* DATA EXCERPTS *
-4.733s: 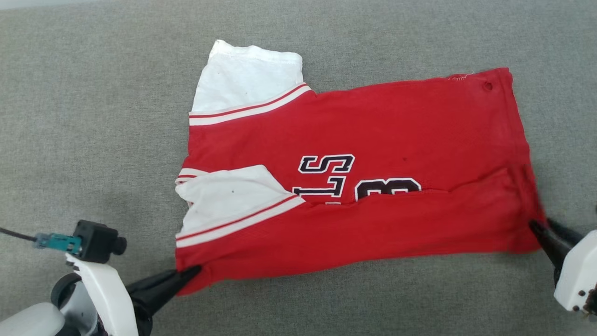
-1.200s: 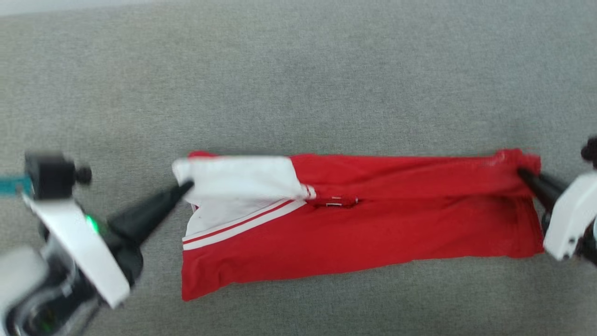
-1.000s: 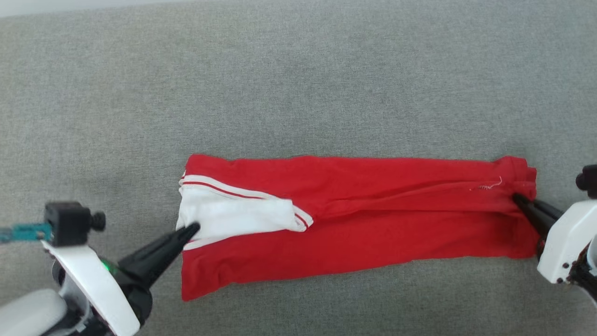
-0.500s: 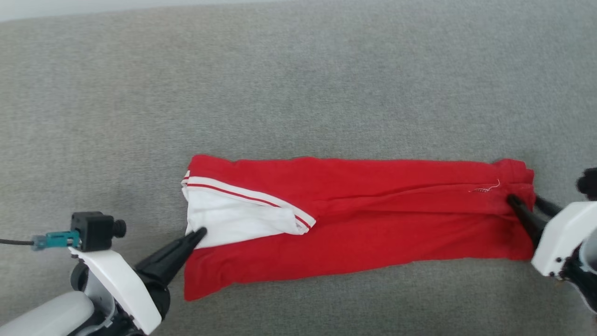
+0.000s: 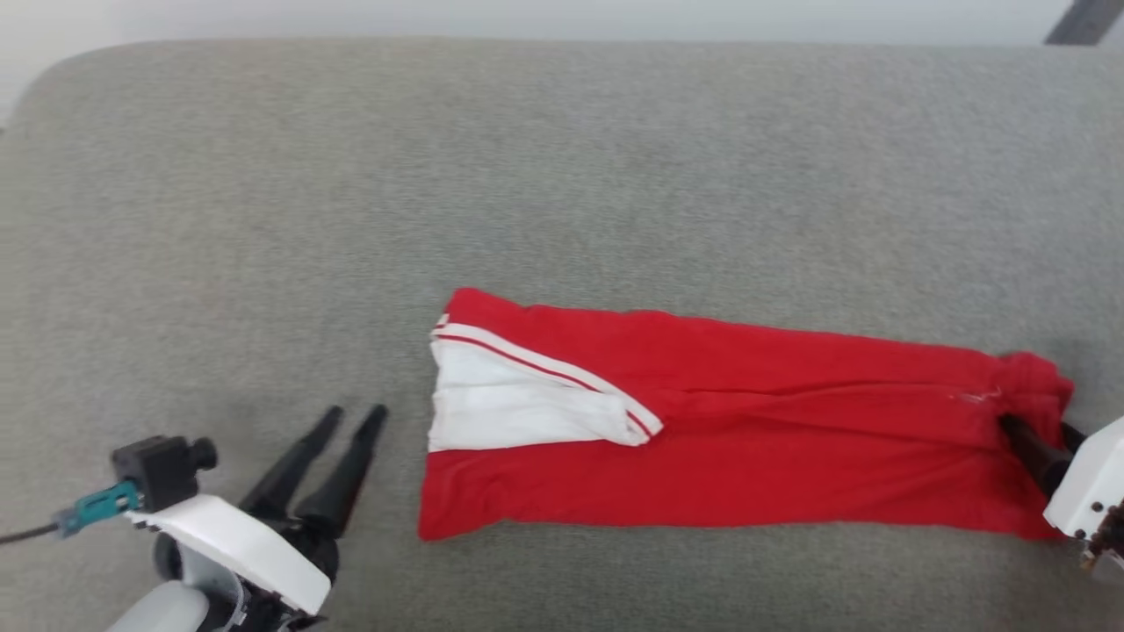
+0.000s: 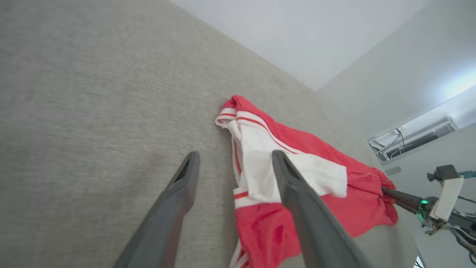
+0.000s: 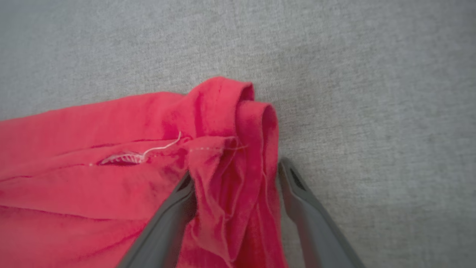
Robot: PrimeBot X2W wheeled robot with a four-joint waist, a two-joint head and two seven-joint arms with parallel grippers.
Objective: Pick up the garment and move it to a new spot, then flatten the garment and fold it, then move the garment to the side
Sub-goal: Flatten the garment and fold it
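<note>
The garment (image 5: 746, 448) lies folded into a long red band on the grey cloth surface, its white panel (image 5: 518, 408) with striped trim at the left end. My left gripper (image 5: 353, 412) stands open a little to the left of that end, touching nothing. In the left wrist view the left gripper (image 6: 235, 155) frames the white end of the garment (image 6: 297, 178) from a short way off. My right gripper (image 5: 1036, 427) is at the garment's right end. The right gripper (image 7: 236, 173) stands open, with the bunched red hem (image 7: 238, 126) lying loose between its spread fingers.
The grey cloth surface (image 5: 562, 175) stretches wide behind and left of the garment. Its rounded back edge (image 5: 79, 54) runs along the top of the head view, with pale floor beyond and a dark bar (image 5: 1084, 19) at the top right corner.
The left gripper let go of the white end and drew back to the left, now open. The right gripper's fingers spread apart around the hem. The head camera has shifted, moving the whole picture.
</note>
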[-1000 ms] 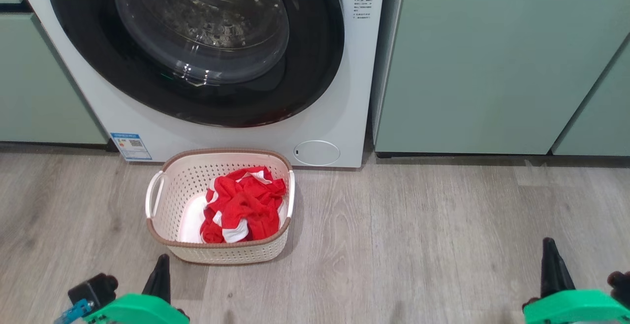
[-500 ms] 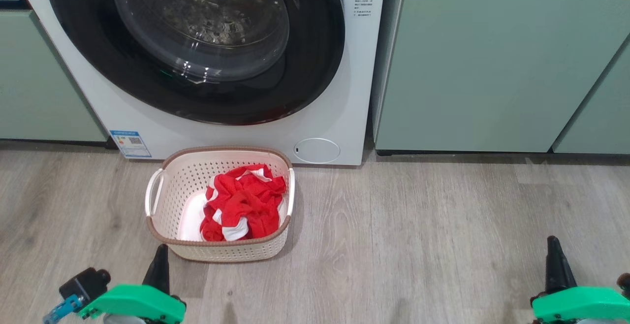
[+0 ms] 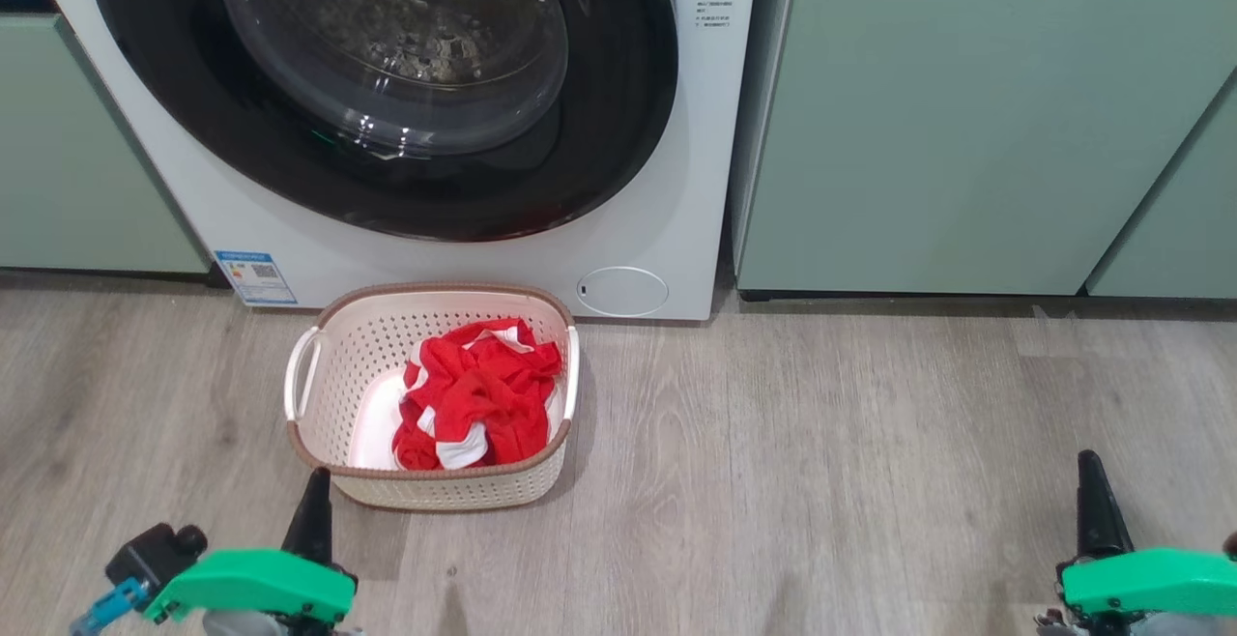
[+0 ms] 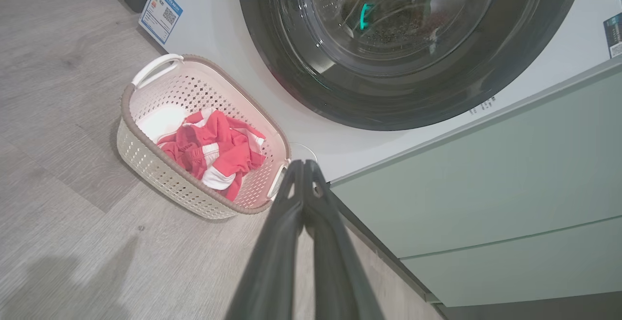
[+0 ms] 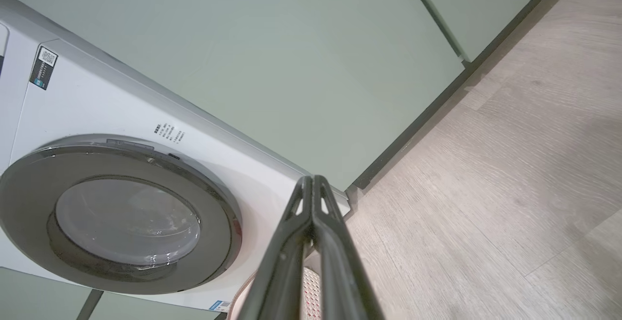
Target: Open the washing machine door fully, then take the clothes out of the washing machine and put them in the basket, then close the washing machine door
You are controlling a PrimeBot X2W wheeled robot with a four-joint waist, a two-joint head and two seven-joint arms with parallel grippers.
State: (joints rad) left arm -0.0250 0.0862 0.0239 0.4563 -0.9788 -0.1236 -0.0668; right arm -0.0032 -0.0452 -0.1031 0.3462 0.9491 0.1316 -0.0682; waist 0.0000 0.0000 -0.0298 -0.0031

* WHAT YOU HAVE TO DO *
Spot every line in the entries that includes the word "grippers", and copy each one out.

* TASK ANSWER *
Robot: PrimeBot X2W wheeled robot with a four-joint waist, a two-joint head and two seven-joint arms with parallel grippers.
You are controlling a PrimeBot X2W wheeled robot with a four-joint waist, a two-joint head and two seven-joint arms with parallel grippers.

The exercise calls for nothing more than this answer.